== Segment start ==

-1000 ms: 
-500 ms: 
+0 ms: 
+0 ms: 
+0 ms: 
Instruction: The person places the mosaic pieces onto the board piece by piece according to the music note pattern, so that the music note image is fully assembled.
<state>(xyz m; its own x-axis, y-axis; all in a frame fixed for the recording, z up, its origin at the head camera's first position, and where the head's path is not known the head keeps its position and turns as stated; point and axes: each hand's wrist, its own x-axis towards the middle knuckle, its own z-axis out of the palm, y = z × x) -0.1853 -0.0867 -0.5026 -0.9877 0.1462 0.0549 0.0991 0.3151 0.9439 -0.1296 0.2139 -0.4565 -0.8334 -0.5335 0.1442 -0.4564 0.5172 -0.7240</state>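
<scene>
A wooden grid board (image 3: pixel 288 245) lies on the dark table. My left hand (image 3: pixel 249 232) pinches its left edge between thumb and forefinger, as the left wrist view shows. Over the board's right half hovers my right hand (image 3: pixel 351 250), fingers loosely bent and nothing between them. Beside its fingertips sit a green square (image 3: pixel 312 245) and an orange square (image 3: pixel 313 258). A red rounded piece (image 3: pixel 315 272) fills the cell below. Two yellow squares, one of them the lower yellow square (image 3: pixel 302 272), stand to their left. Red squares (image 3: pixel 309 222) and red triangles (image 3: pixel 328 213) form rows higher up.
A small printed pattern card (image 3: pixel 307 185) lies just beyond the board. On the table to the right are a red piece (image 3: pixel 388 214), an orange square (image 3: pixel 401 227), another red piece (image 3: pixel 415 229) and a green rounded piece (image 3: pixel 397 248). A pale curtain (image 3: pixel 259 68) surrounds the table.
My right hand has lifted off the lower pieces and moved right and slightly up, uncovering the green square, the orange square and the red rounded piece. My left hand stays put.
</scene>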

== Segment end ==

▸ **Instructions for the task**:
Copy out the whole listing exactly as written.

▸ **Answer to the exercise**:
-1000 ms: 
-500 ms: 
+0 ms: 
+0 ms: 
+0 ms: 
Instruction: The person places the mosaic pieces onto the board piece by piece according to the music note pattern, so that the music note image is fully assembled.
<state>(xyz m; its own x-axis, y-axis; all in a frame fixed for the recording, z up, its origin at the head camera's first position, and where the head's path is not known the head keeps its position and turns as stated; point and axes: each hand's wrist, its own x-axis towards the middle knuckle, its own z-axis out of the palm, y = z × x) -0.1853 -0.0867 -0.5026 -0.9877 0.1462 0.0549 0.0991 0.3151 0.9439 -0.1296 0.2139 -0.4565 -0.8334 -0.5335 0.1442 -0.4564 0.5172 -0.7240</state>
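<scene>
A wooden grid board (image 3: pixel 288 245) lies on the dark table. My left hand (image 3: pixel 249 232) pinches its left edge between thumb and forefinger, as the left wrist view shows. Over the board's right half hovers my right hand (image 3: pixel 351 250), fingers loosely bent and nothing between them. Beside its fingertips sit a green square (image 3: pixel 312 245) and an orange square (image 3: pixel 313 258). A red rounded piece (image 3: pixel 315 272) fills the cell below. Two yellow squares, one of them the lower yellow square (image 3: pixel 302 272), stand to their left. Red squares (image 3: pixel 309 222) and red triangles (image 3: pixel 328 213) form rows higher up.
A small printed pattern card (image 3: pixel 307 185) lies just beyond the board. On the table to the right are a red piece (image 3: pixel 388 214), an orange square (image 3: pixel 401 227), another red piece (image 3: pixel 415 229) and a green rounded piece (image 3: pixel 397 248). A pale curtain (image 3: pixel 259 68) surrounds the table.
My right hand has lifted off the lower pieces and moved right and slightly up, uncovering the green square, the orange square and the red rounded piece. My left hand stays put.
</scene>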

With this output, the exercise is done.